À notre époque, les « villes-monde » (Londres, New York, Los Angeles, Hongkong…), dont l’histoire est étroitement liée aux empires coloniaux et aux différentes évolutions du capitalisme, ne cessent de fasciner. Elles sont entrées dans l’imaginaire collectif globalisé. Si les villes d’Europe sont alternativement objets de nostalgie ou d’exotisme (entre le Paris d’Amélie Poulain et le Prague de Mission impossible), les villes étatsuniennes ont gagné une dimension symbolique terriblement universelle. Elles nous sont devenues familières grâce à la moindre série télévisée.
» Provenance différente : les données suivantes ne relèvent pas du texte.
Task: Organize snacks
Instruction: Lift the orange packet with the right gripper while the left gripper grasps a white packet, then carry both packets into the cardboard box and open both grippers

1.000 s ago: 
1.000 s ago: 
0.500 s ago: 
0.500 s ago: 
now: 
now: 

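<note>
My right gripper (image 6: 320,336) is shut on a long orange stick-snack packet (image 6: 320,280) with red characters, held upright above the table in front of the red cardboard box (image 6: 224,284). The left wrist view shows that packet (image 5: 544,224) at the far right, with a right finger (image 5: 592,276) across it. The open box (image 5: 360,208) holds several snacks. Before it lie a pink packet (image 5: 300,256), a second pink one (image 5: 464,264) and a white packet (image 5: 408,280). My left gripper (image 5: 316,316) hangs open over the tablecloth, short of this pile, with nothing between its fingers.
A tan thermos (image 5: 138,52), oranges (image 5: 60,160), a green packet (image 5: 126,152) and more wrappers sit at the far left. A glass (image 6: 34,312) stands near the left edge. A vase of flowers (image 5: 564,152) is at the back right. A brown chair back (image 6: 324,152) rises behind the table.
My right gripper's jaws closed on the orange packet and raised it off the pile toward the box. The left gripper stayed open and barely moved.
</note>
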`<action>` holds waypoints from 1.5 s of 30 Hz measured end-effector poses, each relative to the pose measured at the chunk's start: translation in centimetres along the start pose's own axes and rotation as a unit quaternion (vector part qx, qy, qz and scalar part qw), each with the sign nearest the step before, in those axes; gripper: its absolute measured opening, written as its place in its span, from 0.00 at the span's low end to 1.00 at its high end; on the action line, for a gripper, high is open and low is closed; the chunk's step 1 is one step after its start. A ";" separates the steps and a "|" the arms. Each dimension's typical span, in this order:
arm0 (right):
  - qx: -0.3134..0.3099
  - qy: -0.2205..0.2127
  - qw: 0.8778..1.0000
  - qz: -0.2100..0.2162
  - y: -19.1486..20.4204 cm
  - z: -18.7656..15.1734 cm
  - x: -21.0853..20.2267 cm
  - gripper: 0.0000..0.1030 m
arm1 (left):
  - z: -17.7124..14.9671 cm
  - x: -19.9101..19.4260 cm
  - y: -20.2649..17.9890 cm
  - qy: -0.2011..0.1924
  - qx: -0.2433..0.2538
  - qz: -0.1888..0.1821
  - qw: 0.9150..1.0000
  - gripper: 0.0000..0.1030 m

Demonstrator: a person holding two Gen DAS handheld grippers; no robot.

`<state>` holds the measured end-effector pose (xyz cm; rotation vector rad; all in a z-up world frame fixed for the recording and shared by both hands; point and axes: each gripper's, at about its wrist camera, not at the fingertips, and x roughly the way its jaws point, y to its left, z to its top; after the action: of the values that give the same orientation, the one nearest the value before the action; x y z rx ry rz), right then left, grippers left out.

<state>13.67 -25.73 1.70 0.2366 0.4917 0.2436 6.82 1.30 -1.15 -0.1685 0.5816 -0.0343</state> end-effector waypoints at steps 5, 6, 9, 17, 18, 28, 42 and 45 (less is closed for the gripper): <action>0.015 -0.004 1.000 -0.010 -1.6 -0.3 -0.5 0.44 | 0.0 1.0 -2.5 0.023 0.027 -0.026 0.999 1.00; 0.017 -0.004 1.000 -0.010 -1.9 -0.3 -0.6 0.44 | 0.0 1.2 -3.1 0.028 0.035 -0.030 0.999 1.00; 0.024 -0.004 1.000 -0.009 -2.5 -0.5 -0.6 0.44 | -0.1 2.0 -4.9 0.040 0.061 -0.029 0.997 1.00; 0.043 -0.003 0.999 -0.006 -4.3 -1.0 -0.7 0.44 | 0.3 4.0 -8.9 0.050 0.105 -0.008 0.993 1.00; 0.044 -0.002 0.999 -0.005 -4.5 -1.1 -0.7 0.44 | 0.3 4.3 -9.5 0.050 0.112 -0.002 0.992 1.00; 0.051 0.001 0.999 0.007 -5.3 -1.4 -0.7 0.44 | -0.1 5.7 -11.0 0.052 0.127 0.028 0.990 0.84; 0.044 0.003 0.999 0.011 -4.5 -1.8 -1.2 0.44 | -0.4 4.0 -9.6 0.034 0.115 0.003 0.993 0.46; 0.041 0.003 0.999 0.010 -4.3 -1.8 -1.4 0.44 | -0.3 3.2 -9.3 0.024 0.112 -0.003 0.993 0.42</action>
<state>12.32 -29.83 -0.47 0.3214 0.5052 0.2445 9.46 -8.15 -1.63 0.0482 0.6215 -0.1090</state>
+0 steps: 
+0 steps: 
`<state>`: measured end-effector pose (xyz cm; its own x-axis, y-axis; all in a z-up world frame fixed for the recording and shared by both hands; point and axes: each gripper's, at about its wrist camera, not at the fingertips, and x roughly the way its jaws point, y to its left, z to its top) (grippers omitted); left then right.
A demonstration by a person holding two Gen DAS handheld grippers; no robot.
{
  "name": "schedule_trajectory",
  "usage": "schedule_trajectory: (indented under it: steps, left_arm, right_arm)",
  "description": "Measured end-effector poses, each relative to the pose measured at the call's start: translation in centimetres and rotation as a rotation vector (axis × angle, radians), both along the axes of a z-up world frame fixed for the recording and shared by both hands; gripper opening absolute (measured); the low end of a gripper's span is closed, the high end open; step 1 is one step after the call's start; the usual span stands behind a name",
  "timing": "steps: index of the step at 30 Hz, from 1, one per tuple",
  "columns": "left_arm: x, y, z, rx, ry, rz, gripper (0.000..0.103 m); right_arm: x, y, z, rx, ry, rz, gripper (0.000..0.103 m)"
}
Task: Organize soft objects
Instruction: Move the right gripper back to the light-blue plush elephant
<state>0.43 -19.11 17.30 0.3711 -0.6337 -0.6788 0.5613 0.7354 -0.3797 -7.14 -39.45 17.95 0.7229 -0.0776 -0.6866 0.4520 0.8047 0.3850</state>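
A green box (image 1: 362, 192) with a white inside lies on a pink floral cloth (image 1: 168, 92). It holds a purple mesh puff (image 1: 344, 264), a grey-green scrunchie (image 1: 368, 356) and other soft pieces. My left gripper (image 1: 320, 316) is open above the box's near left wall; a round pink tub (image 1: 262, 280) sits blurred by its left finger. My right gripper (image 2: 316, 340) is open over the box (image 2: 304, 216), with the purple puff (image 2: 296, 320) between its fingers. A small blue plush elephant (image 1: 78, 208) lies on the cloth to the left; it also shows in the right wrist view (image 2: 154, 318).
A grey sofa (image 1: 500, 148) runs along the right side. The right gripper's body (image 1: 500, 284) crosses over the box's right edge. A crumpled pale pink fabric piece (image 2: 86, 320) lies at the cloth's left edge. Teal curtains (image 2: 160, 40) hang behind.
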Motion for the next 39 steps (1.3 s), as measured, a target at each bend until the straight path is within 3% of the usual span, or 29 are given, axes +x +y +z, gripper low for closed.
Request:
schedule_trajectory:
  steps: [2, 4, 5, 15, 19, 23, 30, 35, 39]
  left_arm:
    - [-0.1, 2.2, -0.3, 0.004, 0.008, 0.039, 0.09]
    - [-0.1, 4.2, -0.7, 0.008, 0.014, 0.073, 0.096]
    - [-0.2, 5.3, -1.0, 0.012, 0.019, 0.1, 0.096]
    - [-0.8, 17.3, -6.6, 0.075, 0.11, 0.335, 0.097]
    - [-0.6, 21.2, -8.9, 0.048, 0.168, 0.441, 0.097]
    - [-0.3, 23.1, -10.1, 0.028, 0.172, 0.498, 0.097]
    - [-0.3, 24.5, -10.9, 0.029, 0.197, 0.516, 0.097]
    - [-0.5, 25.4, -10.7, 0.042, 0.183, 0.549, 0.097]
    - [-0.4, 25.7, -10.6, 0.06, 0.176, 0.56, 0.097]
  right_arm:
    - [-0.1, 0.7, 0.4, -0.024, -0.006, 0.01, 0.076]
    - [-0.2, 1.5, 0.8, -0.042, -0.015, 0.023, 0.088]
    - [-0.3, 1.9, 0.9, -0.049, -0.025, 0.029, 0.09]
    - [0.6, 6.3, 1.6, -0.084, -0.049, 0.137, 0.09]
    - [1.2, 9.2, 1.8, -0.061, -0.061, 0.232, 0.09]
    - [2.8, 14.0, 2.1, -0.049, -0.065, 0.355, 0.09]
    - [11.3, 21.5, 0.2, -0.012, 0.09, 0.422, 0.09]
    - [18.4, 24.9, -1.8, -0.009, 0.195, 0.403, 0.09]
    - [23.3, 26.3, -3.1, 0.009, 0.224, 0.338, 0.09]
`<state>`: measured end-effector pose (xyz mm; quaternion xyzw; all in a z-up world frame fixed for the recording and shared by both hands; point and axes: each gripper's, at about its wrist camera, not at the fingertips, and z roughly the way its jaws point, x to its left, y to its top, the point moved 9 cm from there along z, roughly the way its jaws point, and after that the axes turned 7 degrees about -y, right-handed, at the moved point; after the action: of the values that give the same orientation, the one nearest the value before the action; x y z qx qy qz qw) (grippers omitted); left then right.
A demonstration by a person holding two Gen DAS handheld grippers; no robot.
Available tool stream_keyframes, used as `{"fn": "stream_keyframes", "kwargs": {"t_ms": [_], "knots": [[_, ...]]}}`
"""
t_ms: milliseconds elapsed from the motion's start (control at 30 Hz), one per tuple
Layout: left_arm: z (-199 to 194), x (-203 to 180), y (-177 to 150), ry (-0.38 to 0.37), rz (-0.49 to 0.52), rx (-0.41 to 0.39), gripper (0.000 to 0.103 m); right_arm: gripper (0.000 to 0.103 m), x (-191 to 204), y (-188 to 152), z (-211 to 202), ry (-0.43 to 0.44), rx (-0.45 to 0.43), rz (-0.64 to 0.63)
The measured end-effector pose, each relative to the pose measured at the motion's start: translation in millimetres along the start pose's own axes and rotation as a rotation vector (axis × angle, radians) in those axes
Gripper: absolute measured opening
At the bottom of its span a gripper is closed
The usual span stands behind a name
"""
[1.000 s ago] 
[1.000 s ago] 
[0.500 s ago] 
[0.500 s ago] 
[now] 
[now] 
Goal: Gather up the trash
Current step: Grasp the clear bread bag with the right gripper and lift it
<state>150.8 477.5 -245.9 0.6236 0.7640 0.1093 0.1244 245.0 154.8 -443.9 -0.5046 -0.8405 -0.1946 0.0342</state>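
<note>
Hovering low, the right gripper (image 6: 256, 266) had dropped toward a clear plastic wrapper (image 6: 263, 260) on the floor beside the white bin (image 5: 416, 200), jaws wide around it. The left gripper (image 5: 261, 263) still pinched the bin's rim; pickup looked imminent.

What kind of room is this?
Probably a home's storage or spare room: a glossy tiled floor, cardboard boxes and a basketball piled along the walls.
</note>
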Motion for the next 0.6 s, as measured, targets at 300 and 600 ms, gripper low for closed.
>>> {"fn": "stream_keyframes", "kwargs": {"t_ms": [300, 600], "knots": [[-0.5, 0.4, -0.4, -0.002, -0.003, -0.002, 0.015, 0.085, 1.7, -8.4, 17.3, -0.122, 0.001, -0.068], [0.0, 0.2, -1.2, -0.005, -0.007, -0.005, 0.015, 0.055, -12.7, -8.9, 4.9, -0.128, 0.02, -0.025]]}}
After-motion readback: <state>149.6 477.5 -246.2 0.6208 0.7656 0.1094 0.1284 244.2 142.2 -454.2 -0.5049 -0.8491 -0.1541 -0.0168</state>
Mais en dehors du monde occidental, on trouve aussi des villes bien réelles, conçues pour répondre à tous les impératifs de l’économie néolibérale globalisée. On pense à Singapour, qu’Elsa Marpeau décrit dans un polar en partie autobiographique, L’expatriée (2013) comme le site de rapports de domination entre Occidentaux blancs et population non blanche.

Au sein de cet imaginaire de la ville du futur, Dubaï occupe une place particulière. Fondée au XVIIIe siècle seulement, la capitale de l’émirat auquel la ville donne son nom appartient à la fédération des Émirats arabes unis (elle en assure la vice-présidence). Créée en 1971, cette fédération, dont la capitale se situe à Abou Dhabi, rassemble sept émirats émancipés de la tutelle britannique : l’histoire coloniale de la région est donc très récente.

Dubaï est devenue aux yeux de certains, depuis le début des années 2000, le symbole d’une utopie délétère, laboratoire du capitalisme néolibéral triomphant. Du point de vue des jeunes diplômés racisés français, les pays du golfe Arabo-Persique sont parfois mis en scène et perçus comme une alternative à une société de type européen dans laquelle l’accès à l’emploi est rare et discriminatoire. Les séjours des stars sportives à Dubaï sont souvent médiatisés au prisme des clichés d’un mode de vie « jet-set », érigé en symbole de la réussite sociale et matérielle. Pour Mike Davis, auteur d’essais remarqués sur les violences sociales des géographies urbaines postmodernes, Dubaï est certes l’incarnation des valeurs du capitalisme néolibéral, mais surtout l’image du monde futur où les logiques financières et l’accroissement des inégalités se déploient dans un contexte sécuritaire et autoritaire1.

Être ou ne pas être (occidental)

L’un des mérites du livre d’Amélie Le Renard est de complexifier cette vision, d’autant plus séduisante et répandue qu’elle se nourrit des stéréotypes orientalistes sur les sociétés arabes du Golfe, aisément renvoyées à la « facticité » des nouveaux riches et des parvenus. L’autrice ne dépeint pas Dubaï comme une exception, mais replace au contraire les dynamiques sociales observées à Dubaï dans un contexte global, où la région du golfe Arabo-Persique joue depuis des siècles le rôle de carrefour commercial multiculturel. Ce faisant, son livre fournit des données utiles pour qui veut développer une critique sociale du modèle dubaïote en évitant les simplifications. Le privilège occidental offre par ailleurs un contrepoint bienvenu à la propagande de l’émirat en en détricotant les tenants et aboutissants.